Normalization is a very hairy issue, which is not just platform specific
but also filesystem specific. Mac OS X is probably the worst of all words
in that respect, where HFS+ will do NFD normalization and may or may not
have case sensitivity depending on how that partition was formatted.
Network file shares and disk images may or may not have case sensitivity
and can use either NFD or NFC normalization based on mount options.
Contrary to statements earlier in the thread, NFD normalization happens on
HFS+ filesystems (the default) regardless of whether you're using POSIX
APIs or not. It's easy to prove this to yourself by creating a file with
U+00c9 (LATIN SMALL LETTER E WITH ACUTE) in the name (from any of the APIs)
and you'll see it come back out (e.g. from readdir) as two code points: 'e'
and then U+0301 (COMBINING ACUTE ACCENT). It'll also do some weird
transformations to file names that contain byte sequences that are not
valid UTF-8.
On Sun, Jun 28, 2015 at 12:05 PM, Edward Kmett
Worse there are situations where you absolutely _have_ to be able to use \\?\ encoding of a path on Windows to read, modify or delete files with "impossible names" that were created by other means.
e.g. Filenames like AUX, that had traditional roles under DOS cause weird interactions, or that were created with "impossibly long names" -- which can happen in the wild when you move directories around, etc.

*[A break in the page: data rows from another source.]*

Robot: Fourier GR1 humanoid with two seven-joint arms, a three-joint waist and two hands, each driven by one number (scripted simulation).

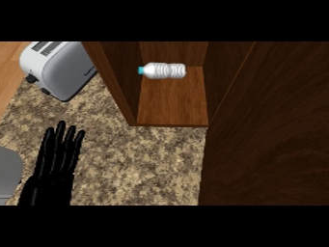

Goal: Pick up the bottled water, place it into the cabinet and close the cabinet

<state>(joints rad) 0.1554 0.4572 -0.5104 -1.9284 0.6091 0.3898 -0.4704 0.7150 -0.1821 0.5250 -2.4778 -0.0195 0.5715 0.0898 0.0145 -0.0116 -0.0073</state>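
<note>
Left hand [56, 159] open; bottled water [163, 70] lying in cabinet [172, 103], well apart.

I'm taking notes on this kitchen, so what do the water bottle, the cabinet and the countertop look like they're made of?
The bottled water looks like thin pale plastic: ribbed sides, teal cap. The cabinet appears to be dark reddish-brown wood or veneer, with faint grain streaks and a matte finish. The counter looks like stone, probably granite, going by its brown-beige speckling.
</note>
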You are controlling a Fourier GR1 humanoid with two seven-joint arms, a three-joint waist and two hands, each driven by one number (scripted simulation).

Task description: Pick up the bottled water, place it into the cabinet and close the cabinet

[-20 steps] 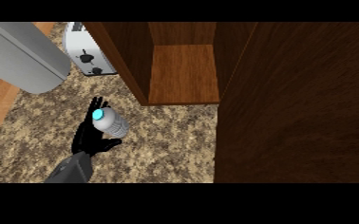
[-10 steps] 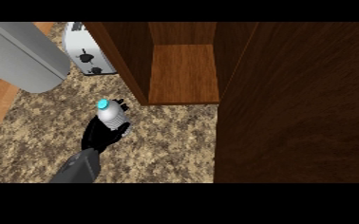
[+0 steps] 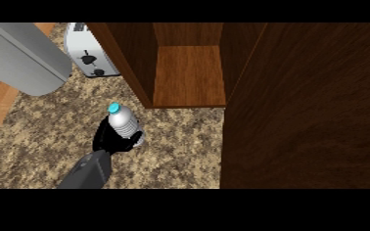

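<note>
You see a speckled stone counter [image 3: 180,142], matt and rough-looking. On the right, the cabinet [image 3: 192,73] is smooth brown wood with visible grain. The toaster [image 3: 90,56] at far left looks like pale metal. The bottled water [image 3: 124,123] is ribbed, glossy plastic.

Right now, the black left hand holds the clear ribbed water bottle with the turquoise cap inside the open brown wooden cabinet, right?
Not inside. The head view shows the black left hand curled round the clear ribbed water bottle over the speckled stone counter, in front of the open brown wooden cabinet. The rest holds.
</note>
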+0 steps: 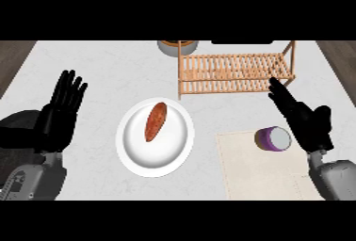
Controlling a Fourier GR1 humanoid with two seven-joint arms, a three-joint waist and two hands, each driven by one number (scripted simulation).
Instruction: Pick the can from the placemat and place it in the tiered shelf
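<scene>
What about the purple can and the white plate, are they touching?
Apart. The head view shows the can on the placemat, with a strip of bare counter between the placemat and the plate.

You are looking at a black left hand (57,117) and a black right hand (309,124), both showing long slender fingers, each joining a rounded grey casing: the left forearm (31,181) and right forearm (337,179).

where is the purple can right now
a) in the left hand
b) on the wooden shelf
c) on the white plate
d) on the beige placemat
d: the can stands on the placemat, next to the open right hand and well short of the tiered shelf.
</scene>
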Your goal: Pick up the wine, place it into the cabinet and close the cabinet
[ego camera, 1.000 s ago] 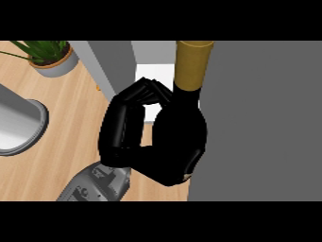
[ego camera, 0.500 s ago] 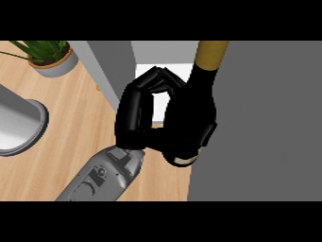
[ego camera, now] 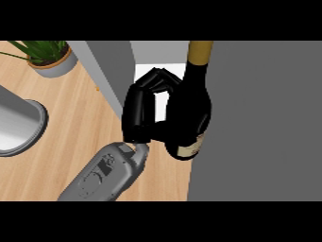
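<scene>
On the counter (ego camera: 72,111), a grey cylinder (ego camera: 10,118) stands well to the left of the left hand (ego camera: 137,118). That hand is curled round the wine (ego camera: 195,104), with the cabinet (ego camera: 268,118) just to its right. Placing is underway, I judge. Next: ease the bottle inside, then release.

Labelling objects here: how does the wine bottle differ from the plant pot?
The bottle is black with a gold top; the pot is pale grey. The bottle is tall and slim, the pot squat and holding green leaves. The hand curls round the bottle beside the cabinet; the pot stands untouched on the counter at the upper left. Both look roughly upright.
</scene>
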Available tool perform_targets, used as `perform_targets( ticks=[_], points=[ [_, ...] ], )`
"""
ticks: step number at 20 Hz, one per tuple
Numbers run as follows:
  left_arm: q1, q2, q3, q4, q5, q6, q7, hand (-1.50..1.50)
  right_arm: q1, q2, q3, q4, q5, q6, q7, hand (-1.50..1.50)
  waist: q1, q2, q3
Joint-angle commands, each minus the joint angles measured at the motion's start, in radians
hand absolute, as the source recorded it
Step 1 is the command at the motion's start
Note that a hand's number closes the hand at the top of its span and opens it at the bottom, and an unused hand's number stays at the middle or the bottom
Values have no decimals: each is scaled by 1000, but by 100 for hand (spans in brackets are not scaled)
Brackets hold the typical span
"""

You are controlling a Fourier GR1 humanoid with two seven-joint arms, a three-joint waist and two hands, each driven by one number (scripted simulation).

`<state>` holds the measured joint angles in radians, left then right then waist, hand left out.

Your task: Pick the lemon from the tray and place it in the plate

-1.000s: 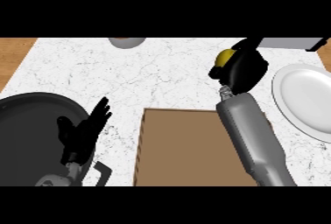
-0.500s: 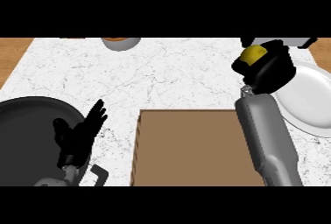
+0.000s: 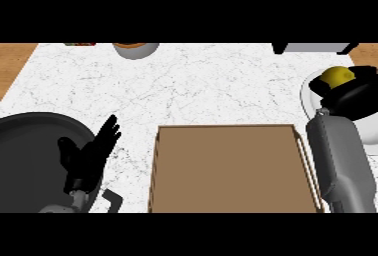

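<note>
Head view shows the right hand [image 3: 348, 92] curled around the lemon [image 3: 337, 75], now above the plate [image 3: 306, 98]; a second ago it was over the counter, beside the plate. Only the release seems left. The tray [image 3: 221, 170] holds nothing. The left hand [image 3: 87, 155] rests open at lower left.

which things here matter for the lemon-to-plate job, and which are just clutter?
In the job:
- lemon, held in the right hand over the plate
- plate
- tray, nothing on it

Lying about:
- dark pan, at the left
- left hand, resting open by the pan
- grey cup, far edge
- white box, far right corner
</note>
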<state>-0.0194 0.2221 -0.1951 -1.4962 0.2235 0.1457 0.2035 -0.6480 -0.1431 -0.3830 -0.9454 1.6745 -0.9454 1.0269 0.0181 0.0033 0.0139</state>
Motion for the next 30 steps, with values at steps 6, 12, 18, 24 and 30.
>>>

I'm weakly in favor of the proposal precisely because it is the first version of this concept that I've seen that DOESN'T try to get too clever with regards to adding all sorts of normalization and this proposal seems to be the simplest move that would enable us to do something correctly in the future, regardless of what that correct thing winds up being.
-Edward
On Sun, Jun 28, 2015 at 8:09 AM, David Turner < dct25-561bs@mythic-beasts.com> wrote:
Hi,
I think it'd be more robust to handle normalisation when converting from String/Text to FilePath (and combining things with (>) and so on) rather than in the underlying representation.
It's absolutely crucial that you can ask the OS for a filename (which it gives you as a sequence of bytes) and then pass that exact same sequence of bytes back to the OS without any normalisation or other useful alterations having taken place.
You can do some deeply weird stuff in Windows by starting an absolute path with \\?\, including apparently using '.' and '..' as the name of a filesystem component:
Because it turns off automatic expansion of the path string, the "\\?\" prefix also allows the use of ".." and "." in the path names, which can be useful if you are attempting to perform operations on a file with these otherwise reserved relative path specifiers as part of the fully qualified path.
(from https://msdn.microsoft.com/en-us/library/windows/desktop/aa365247(v=vs.85).a... )
I don't fancy shaking all the corner cases out of this. An explicit 'normalise' function seems ok, but baking normalisation into the type itself seems bad.
Cheers,
David
On 28 June 2015 at 11:03, Boespflug, Mathieu
wrote: Hi Neil,
why does the proposal *not* include normalization?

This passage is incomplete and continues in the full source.